To Tarkwa and back with random thoughts

Author: Joe Frazier

A recent round trip from Kumasi to Tarkwa in 24 hours has generated feelings of nostalgia, shame and anger. Some three or four decades ago, the journey would have been pleasurable. During those days, one booked a bed in the sleeping coach of the Kumasi to Takoradi night train. 

By the second cockcrow one arrived at Tarkwa, alighted and freshened up to do one’s business. Or, one continued, arriving at Takoradi at 6:00 a.m., if that was the intended destination. For a day’s business, by 6:00 p.m., one was on the return journey on the same couch. That is how convenient and civilised a mass transport system is supposed to be.

Now with the railway system neglected and destroyed, a round trip to Tarkwa requires some serious hazard analysis: A 52-seater DAEWOO bus that starts loading at the Kumasi Abinkyi Market 9 a.m. and finally leaves Kumasi at 12 noon through Bekwai,  Assin Fosu, Yamoransa, Cape Coast, Takoradi, Agona Junction and finally arriving at Tarkwa at 8 p.m., completely broken down in limbs. The alternative is to consider taking a 15-seater Ford Sprinter bus that plies the Obuasi- Bogoso Road and takes only four hours to get to Tarkwa.
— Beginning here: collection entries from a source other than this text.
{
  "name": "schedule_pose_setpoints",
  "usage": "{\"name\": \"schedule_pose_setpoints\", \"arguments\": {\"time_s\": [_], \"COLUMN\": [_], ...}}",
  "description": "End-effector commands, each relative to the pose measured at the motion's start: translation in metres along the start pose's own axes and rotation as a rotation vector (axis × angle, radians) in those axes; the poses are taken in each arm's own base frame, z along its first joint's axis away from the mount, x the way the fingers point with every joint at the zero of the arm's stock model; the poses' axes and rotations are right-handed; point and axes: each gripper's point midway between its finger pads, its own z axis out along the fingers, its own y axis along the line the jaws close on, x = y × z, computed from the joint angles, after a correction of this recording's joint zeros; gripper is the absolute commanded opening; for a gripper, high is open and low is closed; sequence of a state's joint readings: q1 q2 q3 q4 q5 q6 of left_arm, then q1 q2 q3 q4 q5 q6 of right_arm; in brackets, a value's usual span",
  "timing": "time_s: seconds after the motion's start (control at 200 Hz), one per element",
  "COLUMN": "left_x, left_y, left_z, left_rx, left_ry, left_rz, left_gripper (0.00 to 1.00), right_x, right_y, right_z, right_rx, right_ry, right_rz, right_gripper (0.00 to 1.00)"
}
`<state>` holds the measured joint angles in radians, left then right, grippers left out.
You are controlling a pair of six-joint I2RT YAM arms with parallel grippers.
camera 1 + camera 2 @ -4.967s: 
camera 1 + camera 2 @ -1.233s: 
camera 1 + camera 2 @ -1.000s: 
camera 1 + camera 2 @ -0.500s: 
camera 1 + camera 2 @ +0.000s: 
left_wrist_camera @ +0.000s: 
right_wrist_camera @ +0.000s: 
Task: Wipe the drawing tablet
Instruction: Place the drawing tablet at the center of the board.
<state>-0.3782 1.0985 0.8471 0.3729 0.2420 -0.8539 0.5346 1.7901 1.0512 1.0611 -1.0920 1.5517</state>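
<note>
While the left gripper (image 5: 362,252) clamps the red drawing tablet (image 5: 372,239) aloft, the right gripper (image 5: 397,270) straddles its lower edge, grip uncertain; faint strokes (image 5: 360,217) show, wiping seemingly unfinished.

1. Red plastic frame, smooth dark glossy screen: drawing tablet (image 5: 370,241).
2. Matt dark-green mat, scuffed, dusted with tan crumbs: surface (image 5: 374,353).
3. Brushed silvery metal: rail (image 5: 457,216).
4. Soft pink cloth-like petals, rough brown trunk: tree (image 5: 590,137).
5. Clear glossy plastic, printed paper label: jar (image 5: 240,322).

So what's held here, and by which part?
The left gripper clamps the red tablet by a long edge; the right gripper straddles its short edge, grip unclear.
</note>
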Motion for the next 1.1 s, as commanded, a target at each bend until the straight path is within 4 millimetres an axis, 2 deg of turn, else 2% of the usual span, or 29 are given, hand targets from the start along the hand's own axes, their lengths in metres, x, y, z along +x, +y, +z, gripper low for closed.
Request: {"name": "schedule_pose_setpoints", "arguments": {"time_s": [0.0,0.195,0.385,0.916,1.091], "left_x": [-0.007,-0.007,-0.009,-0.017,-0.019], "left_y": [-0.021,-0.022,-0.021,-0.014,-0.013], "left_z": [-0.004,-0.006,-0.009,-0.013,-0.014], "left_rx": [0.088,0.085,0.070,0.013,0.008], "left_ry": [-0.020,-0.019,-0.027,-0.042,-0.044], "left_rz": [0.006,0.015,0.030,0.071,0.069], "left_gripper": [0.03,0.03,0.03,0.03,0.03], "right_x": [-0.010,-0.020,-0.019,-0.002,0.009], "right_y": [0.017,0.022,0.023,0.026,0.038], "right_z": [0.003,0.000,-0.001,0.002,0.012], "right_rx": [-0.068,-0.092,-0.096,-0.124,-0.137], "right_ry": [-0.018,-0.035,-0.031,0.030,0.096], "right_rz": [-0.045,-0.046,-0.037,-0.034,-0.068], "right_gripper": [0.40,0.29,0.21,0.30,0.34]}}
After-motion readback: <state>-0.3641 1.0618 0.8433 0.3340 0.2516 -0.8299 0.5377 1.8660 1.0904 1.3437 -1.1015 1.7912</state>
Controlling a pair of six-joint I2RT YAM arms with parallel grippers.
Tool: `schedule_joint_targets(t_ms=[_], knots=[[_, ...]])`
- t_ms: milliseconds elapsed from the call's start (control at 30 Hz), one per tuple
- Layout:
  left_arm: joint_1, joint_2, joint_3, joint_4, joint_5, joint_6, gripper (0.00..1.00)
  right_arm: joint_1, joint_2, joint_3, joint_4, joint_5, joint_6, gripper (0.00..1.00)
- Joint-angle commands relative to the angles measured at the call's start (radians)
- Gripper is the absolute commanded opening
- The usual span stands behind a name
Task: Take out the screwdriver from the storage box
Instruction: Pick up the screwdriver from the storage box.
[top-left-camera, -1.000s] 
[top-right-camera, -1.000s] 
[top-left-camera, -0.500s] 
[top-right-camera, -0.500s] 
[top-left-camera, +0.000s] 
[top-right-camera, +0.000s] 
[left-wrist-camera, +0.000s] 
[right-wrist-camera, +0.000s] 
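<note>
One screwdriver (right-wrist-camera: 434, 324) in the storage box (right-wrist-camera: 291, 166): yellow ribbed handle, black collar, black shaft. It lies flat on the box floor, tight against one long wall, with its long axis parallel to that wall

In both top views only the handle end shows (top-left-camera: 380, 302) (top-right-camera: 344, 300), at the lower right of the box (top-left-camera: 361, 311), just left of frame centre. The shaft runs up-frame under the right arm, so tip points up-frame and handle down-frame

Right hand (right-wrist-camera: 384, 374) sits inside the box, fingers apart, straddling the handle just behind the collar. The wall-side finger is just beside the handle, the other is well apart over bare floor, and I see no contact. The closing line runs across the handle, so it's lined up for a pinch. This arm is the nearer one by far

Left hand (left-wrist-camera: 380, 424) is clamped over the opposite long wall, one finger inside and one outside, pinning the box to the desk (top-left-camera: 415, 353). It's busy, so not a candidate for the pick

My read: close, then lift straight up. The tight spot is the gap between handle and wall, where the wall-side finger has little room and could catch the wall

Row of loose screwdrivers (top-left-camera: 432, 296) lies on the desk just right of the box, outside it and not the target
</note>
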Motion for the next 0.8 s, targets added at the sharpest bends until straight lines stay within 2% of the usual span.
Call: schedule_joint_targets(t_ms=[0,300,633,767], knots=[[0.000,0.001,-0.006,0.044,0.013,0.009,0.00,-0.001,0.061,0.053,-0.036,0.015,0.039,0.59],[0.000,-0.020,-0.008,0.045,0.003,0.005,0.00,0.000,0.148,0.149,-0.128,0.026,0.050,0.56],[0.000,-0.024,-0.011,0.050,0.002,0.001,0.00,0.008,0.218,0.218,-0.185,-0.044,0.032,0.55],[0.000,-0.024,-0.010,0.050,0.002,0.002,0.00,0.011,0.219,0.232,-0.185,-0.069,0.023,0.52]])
 This road known by various combination of names that feature regularly in the President’s State of the Nation Address, is like an open wound that never heals. Long stretches are very bad, all year-round, especially between Ayanfuri to Dunkwa. When it rains, it is a veritable quagmire. For sure, signs of constructional works are visible. But one wonders why the job does not get completed. From the number of the New Patriotic Party (NPP) flags that one sees along this stretch of road, this area is clearly Akufo-Addo territory. The people may not vote National Democratic Congress because of the condition of this road.

This scribe set off by the DAEWOO bus option to avoid the Obuasi Junction-Dunkwa- Bogoso stretch. Between the Agona Junction and Tarkwa the graceful rubber trees of the Ghana Rubber Estate Limited (GREL) seemed to wave at the visitor. Not many Ghanaians are unaware of the saga of the divestiture of this former state asset to a group of French investors. But briefly, the scribe explained to his partner that the divestiture process did not produce oligarchs on the scale of Russia.  Nevertheless some politically connected people hived off 15 per cent of the shares of GREL for themselves through a shell company called NEWGEN INVESTMENTS LTD. They are even said not to have paid a dime for the shares.

 The story of GREL epitomises the manner in which some state assets have been divested. Regretfully, some of the politicians and technocrats who had treated divestiture like candy-dishing are still in the system as political advisers. They still craft crooked agreements that leave the state poorer. Indeed, GREL evokes anger.

The second source of shame and anger can be found at the once famous Tarkwa Railway Station. Most of the tracts are covered with weeds. The offices appear decrepit with broken glasses and doors advertising vandalism. The Railway Quarters, a complete township of its own with sections built at the same time as Dansoman, appear abandoned or occupied by squatters. Though some new quality buildings have been springing up in other parts of town, without the railway, the town is a poor shadow of itself. Some gold is still mined here but Tarkwa no longer bubbles with economic activity generated by cash in the pockets of miners and rail workers. 

Weighing a boring eight-hour DAEWOO bus journey against a rough four-hour Ford Sprinter return trip, this scribe opted for the latter. No sooner had the bus set off than most passengers started complaining about the driver. He attacked the road like a maniac, overtaking anything that moved. He was not deterred by the very bad Ayanfuri-Dunkwa portion. One wonders what really gets into the heads of the Sprinter drivers.

Well, one cannot blame them. Our planners and politicians have decided to scrap the Railway System and introduce these nippy Japanese and American contraptions that compete for fast turnaround time. Having realised their folly, political parties remember to make some feeble noises about revamping and extending railway transport from Accra to Paga. What do they have in their manifestos this time?